_Task goal_
Examine each line of the listing below. Copy those in which the string "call" appears.
___ Given data ___
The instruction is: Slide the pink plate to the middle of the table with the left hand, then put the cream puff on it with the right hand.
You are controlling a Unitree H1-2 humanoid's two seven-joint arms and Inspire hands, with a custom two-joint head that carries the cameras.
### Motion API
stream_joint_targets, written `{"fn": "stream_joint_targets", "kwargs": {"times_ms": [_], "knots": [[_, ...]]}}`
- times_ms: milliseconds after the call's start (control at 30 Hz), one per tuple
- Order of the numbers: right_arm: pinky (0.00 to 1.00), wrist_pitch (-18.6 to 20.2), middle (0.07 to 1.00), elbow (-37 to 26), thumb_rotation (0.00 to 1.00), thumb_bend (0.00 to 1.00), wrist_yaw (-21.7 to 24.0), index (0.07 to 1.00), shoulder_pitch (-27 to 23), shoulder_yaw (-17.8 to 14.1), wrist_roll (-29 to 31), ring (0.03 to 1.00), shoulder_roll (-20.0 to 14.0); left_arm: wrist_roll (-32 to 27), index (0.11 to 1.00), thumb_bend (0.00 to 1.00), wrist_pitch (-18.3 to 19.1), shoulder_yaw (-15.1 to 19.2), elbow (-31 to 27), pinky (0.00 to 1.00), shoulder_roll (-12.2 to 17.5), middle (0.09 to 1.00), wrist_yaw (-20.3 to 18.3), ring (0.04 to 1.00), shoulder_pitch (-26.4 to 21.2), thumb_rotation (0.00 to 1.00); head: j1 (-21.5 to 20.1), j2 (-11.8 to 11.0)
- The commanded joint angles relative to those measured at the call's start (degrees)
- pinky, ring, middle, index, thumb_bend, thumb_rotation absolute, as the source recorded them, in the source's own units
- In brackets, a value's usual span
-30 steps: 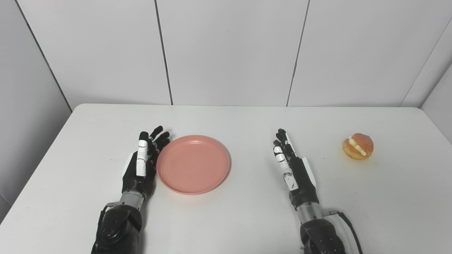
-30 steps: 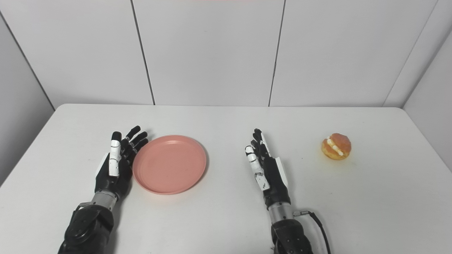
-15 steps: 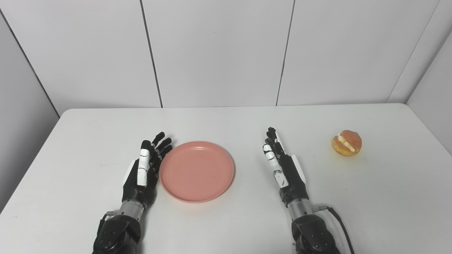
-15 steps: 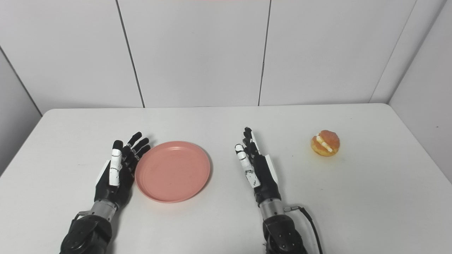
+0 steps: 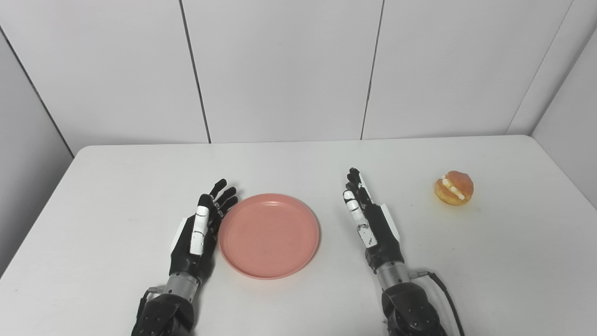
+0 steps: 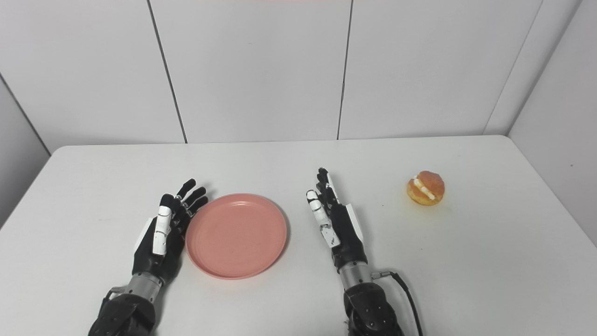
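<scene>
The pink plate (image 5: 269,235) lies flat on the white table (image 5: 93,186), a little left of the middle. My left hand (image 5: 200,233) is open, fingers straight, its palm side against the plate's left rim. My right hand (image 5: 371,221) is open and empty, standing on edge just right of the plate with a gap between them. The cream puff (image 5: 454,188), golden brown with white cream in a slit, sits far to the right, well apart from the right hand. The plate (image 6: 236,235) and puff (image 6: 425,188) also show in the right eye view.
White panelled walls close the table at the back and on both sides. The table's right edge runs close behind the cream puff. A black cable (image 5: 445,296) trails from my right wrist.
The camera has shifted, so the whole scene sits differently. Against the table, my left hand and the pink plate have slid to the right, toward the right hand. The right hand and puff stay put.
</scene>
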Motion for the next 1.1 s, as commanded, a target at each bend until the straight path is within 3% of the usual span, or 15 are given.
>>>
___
_Exercise solution_
- times_ms: milliseconds after the call's start (control at 30 Hz), one per tuple
- The commanded joint angles relative to those measured at the call's start (degrees)

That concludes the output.